Opinião

Grito silenciado: Equador resiste

o povo equatoriano mostra ao mundo o sentido real da palavra democracia, e o protagonismo dos povos indígenas na América Latina em defesa da terra, da equidade e dos direitos sociais e coletivos constantemente atacados pelo capital financeiro.

As marcas indeléveis do colonialismo na história da América Latina refletem-se não só no passado, mas no presente, no agora. Saques às reservas naturais e violência foram transformados em dívidas públicas infindáveis, políticas de austeridades e a exploração predatória do grande capital financeiro sobre a natureza - que conduz à dependência e à precariedade. Características que são o motor do sistema neoliberal que serve os interesses dos grandes fundos internacionais.

A socióloga boliviana Silvia Cusicanqui, defende que conhecer aspetos das lutas anticoloniais é um fluxo contínuo, que, se constitui através de novas imersões teóricas e práticas. São elas que nos permitem a compreensão de disputas em contextos localizados e promovem outras dinâmicas de contestação.

No Equador, na última semana a revolta liderada por movimentos populares indígenas e estudantis em resposta às reformas económicas deflagradas pelo governo de Lenín Moreno levaram milhares às ruas. A onda de protesto que teve início em Quito já se alastra por todo país. A entoar palavras de ordem os manifestantes seguem em marcha por todo território nacional em defesa da soberania do povo equatoriano que não aceita os acordos feitos pelo chefe de Estado com o FMI. A descolonização das práticas políticas ganha relevo na medida que propõe um tipo de substituição total e não residual: propõe mudanças que precisam ser realizadas a partir dos sujeitos colonizados com uma consciência política.

A reivindicação dos movimentos sociais ocorre desde a declaração do aumento de combustíveis - ao anúncio da implementação de um pacote de medidas económicas e laborais que afetam a população mais empobrecida do país e violentam a constituição e os tratados de direitos humanos.

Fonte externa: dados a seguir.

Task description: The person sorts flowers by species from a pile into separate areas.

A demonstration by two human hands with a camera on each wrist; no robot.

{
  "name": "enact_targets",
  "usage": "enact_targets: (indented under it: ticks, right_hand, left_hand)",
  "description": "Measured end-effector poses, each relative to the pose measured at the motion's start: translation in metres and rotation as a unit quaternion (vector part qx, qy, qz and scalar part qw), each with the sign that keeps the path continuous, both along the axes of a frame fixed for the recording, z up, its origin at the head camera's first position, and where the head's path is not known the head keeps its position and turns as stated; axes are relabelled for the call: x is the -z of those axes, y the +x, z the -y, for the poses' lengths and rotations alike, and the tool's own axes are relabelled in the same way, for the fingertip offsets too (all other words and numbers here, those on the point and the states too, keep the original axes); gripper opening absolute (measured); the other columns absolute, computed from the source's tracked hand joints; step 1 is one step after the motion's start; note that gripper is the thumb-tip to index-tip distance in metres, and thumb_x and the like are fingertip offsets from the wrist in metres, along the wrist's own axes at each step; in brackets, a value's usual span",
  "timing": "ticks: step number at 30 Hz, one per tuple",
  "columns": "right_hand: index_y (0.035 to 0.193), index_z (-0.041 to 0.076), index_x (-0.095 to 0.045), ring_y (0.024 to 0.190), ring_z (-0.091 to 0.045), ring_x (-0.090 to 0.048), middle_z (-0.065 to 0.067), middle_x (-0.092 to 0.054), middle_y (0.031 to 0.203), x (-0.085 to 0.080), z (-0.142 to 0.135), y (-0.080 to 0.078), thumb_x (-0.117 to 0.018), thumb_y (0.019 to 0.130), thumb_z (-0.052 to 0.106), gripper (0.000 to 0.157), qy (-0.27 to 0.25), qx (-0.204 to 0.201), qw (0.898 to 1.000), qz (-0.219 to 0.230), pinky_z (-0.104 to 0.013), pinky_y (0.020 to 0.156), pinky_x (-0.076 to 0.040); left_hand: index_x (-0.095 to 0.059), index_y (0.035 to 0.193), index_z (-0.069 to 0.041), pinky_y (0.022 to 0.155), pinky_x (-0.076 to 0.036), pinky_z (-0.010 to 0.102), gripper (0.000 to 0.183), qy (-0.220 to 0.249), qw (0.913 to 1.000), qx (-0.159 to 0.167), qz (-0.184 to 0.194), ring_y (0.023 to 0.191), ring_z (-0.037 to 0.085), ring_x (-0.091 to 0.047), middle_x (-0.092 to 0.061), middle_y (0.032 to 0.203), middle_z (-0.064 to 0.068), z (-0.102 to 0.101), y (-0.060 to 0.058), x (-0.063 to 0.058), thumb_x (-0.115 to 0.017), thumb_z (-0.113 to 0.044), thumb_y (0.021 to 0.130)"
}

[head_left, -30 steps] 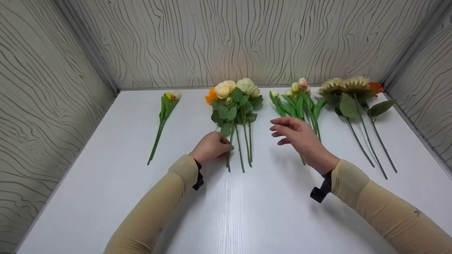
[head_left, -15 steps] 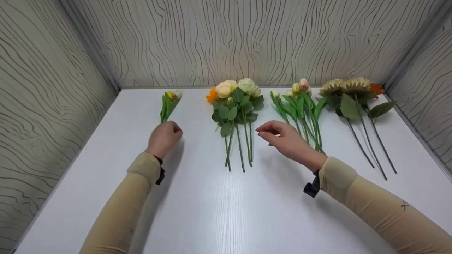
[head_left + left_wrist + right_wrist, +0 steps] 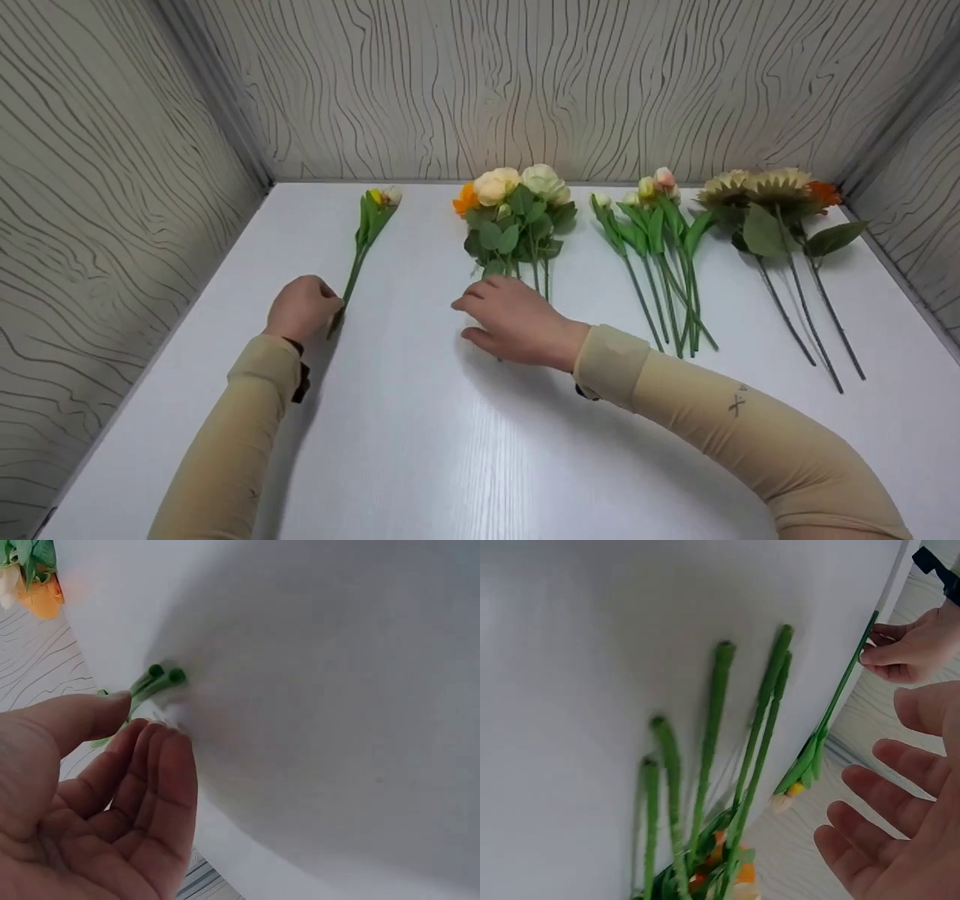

Em resposta às manifestações, no último dia 04 de outubro, Moreno declarou o Estado de exceção, com o objetivo de criminalizar os movimentos populares e legitimar a violência do Estado. Desde então, segundo dados oficiais, já são mais de 400 pessoas detidas e várias gravemente feridas. O Conselho de Proteção de Direitos Humanos já repudiou publicamente os atos de assédio policial, mesmo com pessoas que não fizeram parte de protestos, inclusive crianças.

Verónica Yuquilema, natural do povo Kichuwa Puruwa do Equador - doutoranda no Centro de Estudos Sociais da Universidade de Coimbra – chama atenção a pouca visibilidade dada pelos média, que ao minimizar as mobilizações populares acabam por invisibilizar a repressão do Estado sobre os manifestantes. Por isso, a Confederação Nacional de Indígenas do Equador CONAIE (a organização indígena mais representativa do país) que está a liderar as manifestações conjuntamente com a Frente Unitária de Trabalhadores FUT, está a fazer um chamado para que se rompa o cerco mediático que está a esconder o que realmente se passa no país.

Enquanto os estudantes e outras organizações mantém os protestos no centro de Quito e em outras cidades, os movimentos indígenas bloqueiam as estradas e caminham em direção à capital, onde pretendem somar forças à grande concentração popular prevista para hoje dia 09 de outubro. O levante que até o último fim de semana era liderado pelas províncias da zona andina e amazônica, já se expande até a zona da costa do Equador.

A entoar a famosa frase “el pueblo unido jamás será vencido” da canção de Sergio Ortega, que se transformou no hino de resistência contra a ditadura militar nos anos 70 no Chile, o povo equatoriano mostra ao mundo o sentido real da palavra democracia, e o protagonismo dos povos indígenas na América Latina em defesa da terra, da equidade e dos direitos sociais e coletivos constantemente atacados pelo capital financeiro.

Perceber as idiossincrasias do debate latino-americano sobre resistência e luta – ajuda-nos a compreender as ancoragens que foram realizadas quando tentaram cartografar, a partir de teorias e jogos de poder, outras expedições políticas, teórico-epistêmicas sobre a América Latina.